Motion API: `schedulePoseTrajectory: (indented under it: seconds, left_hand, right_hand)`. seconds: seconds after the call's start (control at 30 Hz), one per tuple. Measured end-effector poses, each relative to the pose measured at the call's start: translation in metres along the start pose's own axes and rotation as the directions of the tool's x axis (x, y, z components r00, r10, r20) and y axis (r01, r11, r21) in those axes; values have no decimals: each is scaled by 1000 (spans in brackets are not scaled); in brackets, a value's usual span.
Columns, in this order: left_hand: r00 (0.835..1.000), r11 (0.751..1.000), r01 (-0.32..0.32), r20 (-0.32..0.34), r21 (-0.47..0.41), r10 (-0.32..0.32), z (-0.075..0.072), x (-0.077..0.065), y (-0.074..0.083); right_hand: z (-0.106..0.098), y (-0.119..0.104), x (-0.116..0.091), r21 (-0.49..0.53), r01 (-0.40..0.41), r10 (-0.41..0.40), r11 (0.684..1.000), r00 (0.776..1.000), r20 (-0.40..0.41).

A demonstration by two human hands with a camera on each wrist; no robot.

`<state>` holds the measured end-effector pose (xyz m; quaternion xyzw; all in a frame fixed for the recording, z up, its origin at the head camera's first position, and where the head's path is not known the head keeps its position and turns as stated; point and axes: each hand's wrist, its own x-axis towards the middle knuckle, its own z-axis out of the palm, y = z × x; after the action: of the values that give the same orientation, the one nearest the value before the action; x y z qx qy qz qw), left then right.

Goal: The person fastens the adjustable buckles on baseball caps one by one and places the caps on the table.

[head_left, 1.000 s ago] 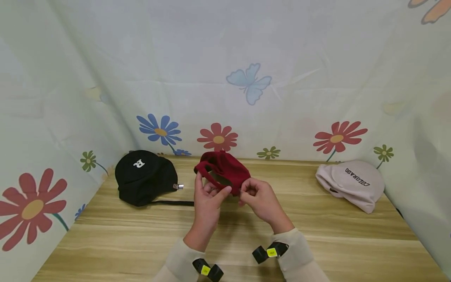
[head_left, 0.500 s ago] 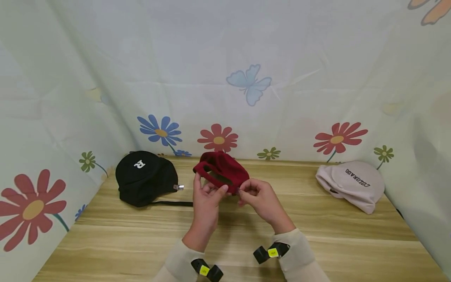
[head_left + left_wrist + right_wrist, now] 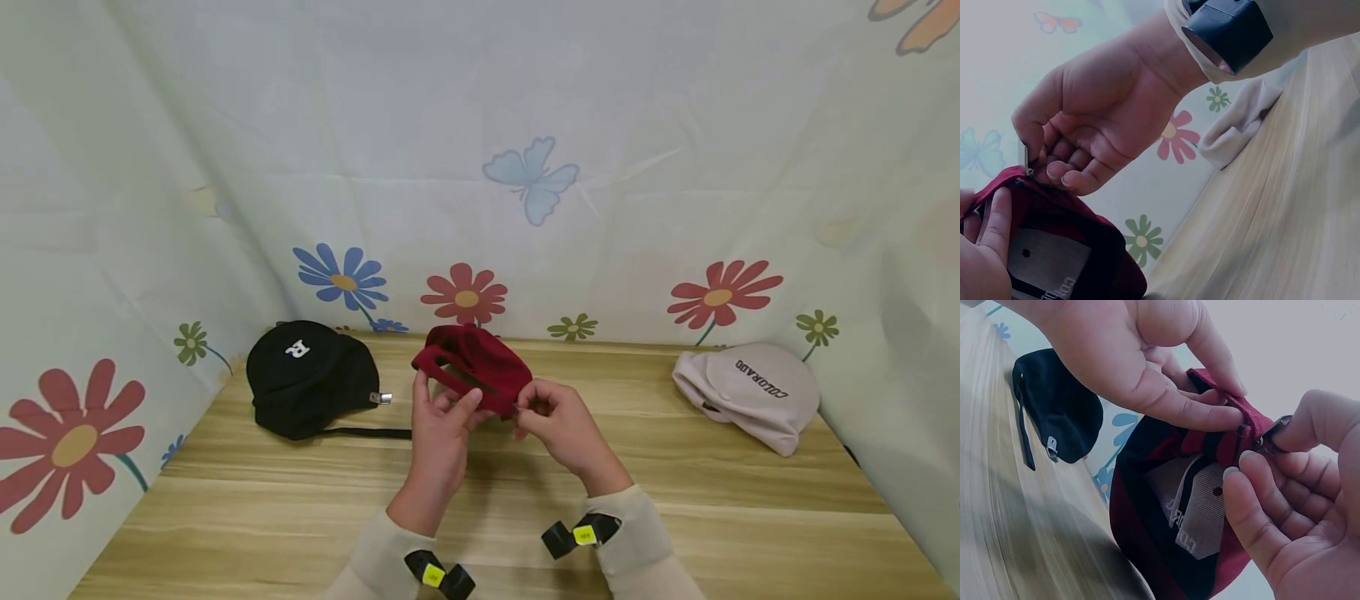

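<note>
A dark red cap is held up over the middle of the table, the gap at its back facing me. My left hand grips the band at the back, thumb on the near side. At the band's right end, my right hand pinches a small metal buckle between thumb and forefinger. The right wrist view shows the cap's dark inner band and a grey label inside. Fingers partly cover the strap at the buckle, so how far it is threaded cannot be seen.
A black cap with a white letter lies at the left, its loose strap and metal clasp pointing right. At the right lies a pale cap marked COLORADO. A flowered cloth hangs behind the wooden table.
My left thumb has slid slightly left along the cap's band. My right hand has moved a little to the right, still at the buckle. The other caps have stayed put.
</note>
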<state>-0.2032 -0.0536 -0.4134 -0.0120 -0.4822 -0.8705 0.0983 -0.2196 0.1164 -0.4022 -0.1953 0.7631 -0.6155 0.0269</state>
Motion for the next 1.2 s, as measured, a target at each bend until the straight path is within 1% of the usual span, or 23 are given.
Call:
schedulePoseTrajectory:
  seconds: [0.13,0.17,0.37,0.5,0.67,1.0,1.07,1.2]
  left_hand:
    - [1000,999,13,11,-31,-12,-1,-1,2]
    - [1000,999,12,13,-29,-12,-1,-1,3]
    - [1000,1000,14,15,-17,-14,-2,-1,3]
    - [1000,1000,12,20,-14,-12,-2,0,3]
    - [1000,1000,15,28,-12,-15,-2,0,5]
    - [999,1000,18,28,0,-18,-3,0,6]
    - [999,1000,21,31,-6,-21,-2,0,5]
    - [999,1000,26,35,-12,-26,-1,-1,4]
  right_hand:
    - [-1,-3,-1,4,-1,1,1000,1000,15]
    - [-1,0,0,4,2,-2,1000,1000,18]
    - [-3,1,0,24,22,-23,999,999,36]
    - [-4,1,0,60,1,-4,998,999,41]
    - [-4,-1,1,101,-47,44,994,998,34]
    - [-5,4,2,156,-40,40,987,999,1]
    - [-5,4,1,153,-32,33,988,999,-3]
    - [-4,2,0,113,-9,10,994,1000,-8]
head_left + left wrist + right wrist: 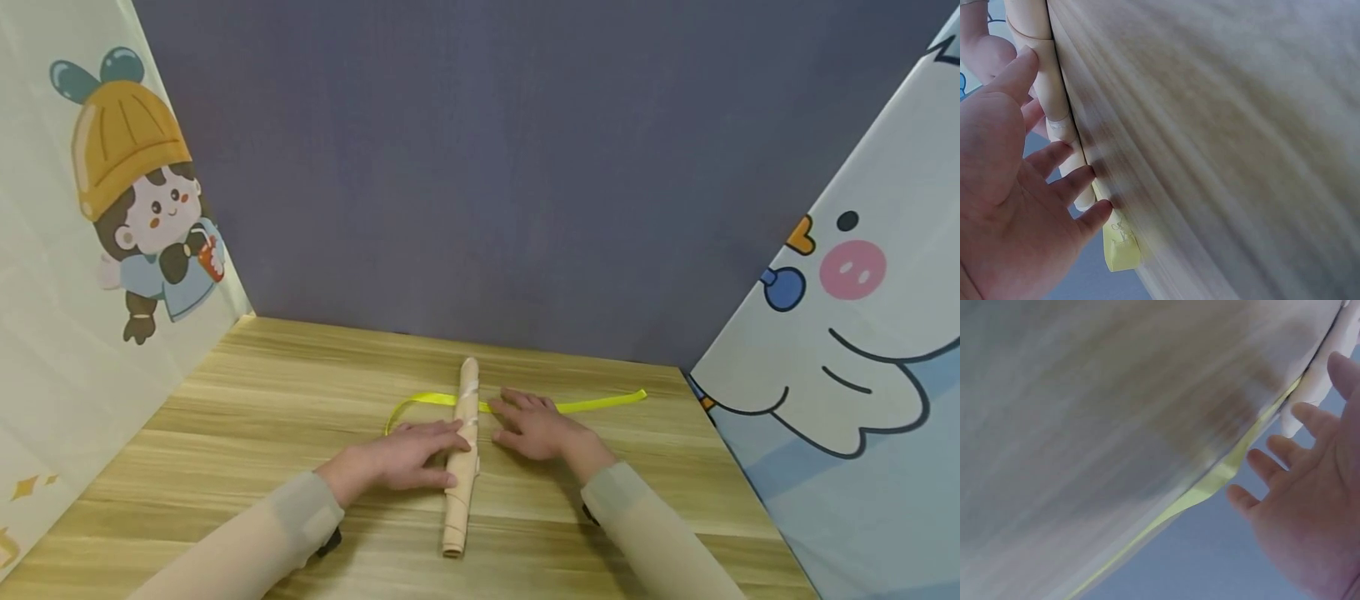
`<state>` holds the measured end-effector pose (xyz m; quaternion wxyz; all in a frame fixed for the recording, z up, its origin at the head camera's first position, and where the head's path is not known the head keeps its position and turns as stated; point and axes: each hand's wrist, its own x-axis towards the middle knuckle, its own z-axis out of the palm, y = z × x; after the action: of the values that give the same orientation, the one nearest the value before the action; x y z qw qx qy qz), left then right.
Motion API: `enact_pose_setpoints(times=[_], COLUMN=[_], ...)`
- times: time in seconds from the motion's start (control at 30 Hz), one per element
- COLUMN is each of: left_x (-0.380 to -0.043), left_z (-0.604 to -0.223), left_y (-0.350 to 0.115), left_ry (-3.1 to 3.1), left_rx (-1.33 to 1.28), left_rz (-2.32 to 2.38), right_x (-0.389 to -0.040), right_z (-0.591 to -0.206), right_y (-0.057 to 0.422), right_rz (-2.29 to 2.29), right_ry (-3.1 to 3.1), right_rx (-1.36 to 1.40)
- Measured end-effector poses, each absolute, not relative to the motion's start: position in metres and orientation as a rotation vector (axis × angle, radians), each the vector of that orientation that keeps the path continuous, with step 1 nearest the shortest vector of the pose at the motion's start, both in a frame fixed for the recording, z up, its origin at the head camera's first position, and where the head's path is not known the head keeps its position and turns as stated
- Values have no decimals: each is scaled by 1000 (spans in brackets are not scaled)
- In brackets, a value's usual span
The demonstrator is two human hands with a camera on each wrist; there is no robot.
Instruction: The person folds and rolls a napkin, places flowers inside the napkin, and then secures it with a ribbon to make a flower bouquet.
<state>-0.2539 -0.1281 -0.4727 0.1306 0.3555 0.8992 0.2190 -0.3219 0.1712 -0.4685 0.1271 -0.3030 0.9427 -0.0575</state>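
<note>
A long, thin beige roll (462, 492) lies lengthwise on the table, its wound layers showing at the near end. Across underneath its far half runs a bright yellow ribbon (603, 402), which bends round on the left and stretches out to the right. My left hand (408, 454) rests against the roll's left side, thumb and fingertips touching it. In the left wrist view its fingers (1075, 182) are spread along the roll. Just right of the roll, my right hand (536, 427) is over the ribbon, fingers relaxed and pointing toward the roll, holding nothing.
The wood-grain table (225, 467) ends at a dark blue-grey wall (465, 167). A cream panel with a cartoon child (161, 208) stands on the left, and a panel with a white cartoon figure (900, 350) on the right.
</note>
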Motion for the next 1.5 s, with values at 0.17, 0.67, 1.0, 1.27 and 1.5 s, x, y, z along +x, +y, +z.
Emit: enact_pose_setpoints(times=[0.17, 0.67, 1.0, 1.27, 1.5], left_x=[-253, -257, -265, -270, -273], left_z=[-472, -474, -473, -473, -473], left_y=[-127, -122, -121, -122, -121], left_ry=[2612, 2675, 2723, 2743, 2751], left_rx=[1029, 985, 787, 613, 543], left_rz=[635, 713, 631, 539, 492], right_x=[-315, -304, -303, -303, -299], right_z=[-465, -462, -467, -470, -471], right_y=[168, 165, 168, 170, 169], right_rz=[-130, -268, -290, -289, -270], right_ry=[2722, 2741, 2752, 2752, 2772], right_rx=[-858, -842, -841, -828, -718])
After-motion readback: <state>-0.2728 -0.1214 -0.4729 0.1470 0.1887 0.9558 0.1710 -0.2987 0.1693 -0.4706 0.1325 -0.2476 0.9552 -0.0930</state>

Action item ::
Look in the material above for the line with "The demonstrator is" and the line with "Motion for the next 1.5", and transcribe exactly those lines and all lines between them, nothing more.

Exercise output ::
The demonstrator is two human hands with a camera on each wrist; there is no robot.
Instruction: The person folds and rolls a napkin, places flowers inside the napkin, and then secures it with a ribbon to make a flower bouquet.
<state>-0.2539 -0.1281 -0.4727 0.1306 0.3555 0.8992 0.2190 -0.3219 0.1712 -0.4685 0.1271 -0.3030 0.9427 -0.0575</state>
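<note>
A long, thin beige roll (462, 492) lies lengthwise on the table, its wound layers showing at the near end. Across underneath its far half runs a bright yellow ribbon (603, 402), which bends round on the left and stretches out to the right. My left hand (408, 454) rests against the roll's left side, thumb and fingertips touching it. In the left wrist view its fingers (1075, 182) are spread along the roll. Just right of the roll, my right hand (536, 427) is over the ribbon, fingers relaxed and pointing toward the roll, holding nothing.
The wood-grain table (225, 467) ends at a dark blue-grey wall (465, 167). A cream panel with a cartoon child (161, 208) stands on the left, and a panel with a white cartoon figure (900, 350) on the right.
</note>
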Motion for the next 1.5 s, with values at 0.17, 0.67, 1.0, 1.27 and 1.5 s, x, y, z along +x, +y, +z.

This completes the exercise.